_Work to complete_
Among the records below, find each line that includes the string "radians" and copy it.

[Stored items]
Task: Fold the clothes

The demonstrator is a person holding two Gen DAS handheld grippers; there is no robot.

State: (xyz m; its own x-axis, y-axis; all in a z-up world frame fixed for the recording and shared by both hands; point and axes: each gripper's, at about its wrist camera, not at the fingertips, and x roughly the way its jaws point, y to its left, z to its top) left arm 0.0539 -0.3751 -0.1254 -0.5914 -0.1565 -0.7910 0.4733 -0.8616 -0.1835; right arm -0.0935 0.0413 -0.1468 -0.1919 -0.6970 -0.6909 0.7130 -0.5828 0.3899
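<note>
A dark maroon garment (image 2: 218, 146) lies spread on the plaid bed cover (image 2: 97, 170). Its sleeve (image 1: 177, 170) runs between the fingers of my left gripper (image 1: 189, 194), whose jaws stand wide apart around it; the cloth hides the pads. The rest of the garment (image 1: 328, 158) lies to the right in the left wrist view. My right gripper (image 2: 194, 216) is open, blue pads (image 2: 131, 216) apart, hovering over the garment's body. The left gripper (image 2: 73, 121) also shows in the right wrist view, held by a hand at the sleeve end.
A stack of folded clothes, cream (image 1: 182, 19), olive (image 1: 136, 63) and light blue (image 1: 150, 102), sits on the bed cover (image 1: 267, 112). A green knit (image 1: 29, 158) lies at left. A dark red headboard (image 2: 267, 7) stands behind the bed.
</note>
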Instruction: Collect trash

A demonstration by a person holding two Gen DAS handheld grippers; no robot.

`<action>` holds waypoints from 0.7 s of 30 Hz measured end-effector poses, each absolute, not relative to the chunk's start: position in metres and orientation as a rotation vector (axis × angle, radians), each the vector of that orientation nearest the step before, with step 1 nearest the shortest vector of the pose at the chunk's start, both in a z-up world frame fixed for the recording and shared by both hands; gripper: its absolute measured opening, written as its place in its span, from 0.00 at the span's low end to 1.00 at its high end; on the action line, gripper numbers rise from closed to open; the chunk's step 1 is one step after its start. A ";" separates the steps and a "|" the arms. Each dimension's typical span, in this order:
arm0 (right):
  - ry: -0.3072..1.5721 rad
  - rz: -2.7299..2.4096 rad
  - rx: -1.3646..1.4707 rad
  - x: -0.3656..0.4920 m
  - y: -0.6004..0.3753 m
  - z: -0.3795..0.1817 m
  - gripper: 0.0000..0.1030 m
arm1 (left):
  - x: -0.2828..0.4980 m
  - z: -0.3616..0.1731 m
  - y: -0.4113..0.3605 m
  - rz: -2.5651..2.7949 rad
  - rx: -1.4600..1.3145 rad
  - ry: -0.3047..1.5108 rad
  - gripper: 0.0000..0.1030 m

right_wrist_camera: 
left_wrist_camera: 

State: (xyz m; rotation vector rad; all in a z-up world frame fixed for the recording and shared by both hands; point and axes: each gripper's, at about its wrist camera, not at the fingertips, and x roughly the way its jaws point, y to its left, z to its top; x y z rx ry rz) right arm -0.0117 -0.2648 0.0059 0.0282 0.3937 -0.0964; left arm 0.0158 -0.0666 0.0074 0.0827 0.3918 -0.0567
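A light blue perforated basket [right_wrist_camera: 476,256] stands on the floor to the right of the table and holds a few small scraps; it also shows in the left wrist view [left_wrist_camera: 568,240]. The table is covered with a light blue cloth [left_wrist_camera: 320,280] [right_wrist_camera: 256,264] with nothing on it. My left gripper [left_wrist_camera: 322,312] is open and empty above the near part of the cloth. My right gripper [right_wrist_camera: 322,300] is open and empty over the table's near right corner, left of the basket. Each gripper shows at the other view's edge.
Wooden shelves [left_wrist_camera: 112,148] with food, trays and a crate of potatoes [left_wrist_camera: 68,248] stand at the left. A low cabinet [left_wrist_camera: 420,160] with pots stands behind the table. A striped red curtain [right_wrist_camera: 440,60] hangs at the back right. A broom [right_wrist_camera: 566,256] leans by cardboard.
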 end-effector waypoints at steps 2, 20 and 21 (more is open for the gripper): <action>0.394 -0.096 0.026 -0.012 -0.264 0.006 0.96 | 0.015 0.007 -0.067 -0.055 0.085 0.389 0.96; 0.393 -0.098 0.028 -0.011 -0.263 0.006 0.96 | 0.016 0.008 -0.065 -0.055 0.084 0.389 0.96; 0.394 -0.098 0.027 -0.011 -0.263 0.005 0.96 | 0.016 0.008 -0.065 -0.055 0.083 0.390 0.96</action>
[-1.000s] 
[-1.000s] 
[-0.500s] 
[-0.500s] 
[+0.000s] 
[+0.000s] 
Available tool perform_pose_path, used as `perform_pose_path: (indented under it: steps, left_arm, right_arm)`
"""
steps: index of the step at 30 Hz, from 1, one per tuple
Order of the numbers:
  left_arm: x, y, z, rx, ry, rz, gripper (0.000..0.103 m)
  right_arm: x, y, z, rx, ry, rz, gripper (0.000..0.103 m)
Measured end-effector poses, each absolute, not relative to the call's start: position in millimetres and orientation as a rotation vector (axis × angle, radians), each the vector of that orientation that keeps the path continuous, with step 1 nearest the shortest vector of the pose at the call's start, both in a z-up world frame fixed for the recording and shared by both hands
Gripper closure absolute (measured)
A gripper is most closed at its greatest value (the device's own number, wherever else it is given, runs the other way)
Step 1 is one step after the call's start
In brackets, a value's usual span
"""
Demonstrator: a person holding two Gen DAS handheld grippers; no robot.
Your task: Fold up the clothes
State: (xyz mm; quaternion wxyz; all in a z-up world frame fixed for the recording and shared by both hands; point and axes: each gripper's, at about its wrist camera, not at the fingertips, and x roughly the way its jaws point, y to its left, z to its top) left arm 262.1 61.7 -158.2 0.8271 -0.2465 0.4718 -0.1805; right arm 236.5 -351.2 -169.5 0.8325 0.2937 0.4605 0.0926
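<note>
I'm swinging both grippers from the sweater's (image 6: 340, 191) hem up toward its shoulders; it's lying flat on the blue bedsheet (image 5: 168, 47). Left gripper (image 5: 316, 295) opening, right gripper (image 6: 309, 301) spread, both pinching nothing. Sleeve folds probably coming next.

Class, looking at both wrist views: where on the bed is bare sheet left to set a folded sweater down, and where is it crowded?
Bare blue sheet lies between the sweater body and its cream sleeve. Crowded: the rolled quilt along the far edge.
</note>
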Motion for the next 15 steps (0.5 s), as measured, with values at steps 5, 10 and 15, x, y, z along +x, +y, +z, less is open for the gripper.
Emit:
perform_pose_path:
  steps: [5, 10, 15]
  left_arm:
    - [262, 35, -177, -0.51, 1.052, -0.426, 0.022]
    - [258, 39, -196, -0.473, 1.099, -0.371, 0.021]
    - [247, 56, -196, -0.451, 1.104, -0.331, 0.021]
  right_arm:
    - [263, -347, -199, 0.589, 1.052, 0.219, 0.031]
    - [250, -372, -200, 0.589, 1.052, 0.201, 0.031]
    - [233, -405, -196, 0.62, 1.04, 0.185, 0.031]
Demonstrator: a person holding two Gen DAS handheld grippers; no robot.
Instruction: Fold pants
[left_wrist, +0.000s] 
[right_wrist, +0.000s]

_Exercise solution_
`<action>` holds waypoints from 0.7 s of 30 Hz measured end-effector poses, each absolute, not relative to the chunk's start: position in metres and orientation as a rotation vector (axis × angle, radians), each the vector of that orientation nearest the step before, with step 1 nearest the shortest vector of the pose at the chunk's start, both in a z-up world frame fixed for the recording and shared by both hands; gripper: its absolute measured opening, written as its place in its span, from 0.00 at the span's low end to 1.00 at its high end; on the action line, gripper numbers rise from closed to open; the chunk's step 1 is one step after its start. A ";" separates the steps and a "|" the arms. Each dimension's typical span, in this order:
Measured end-effector poses, each absolute, not relative to the call's start: position in millimetres and orientation as a rotation vector (axis × angle, radians), each the vector of that orientation that keeps the path continuous, with step 1 nearest the shortest vector of the pose at the call's start, both in a z-up world frame fixed for the recording and shared by both hands

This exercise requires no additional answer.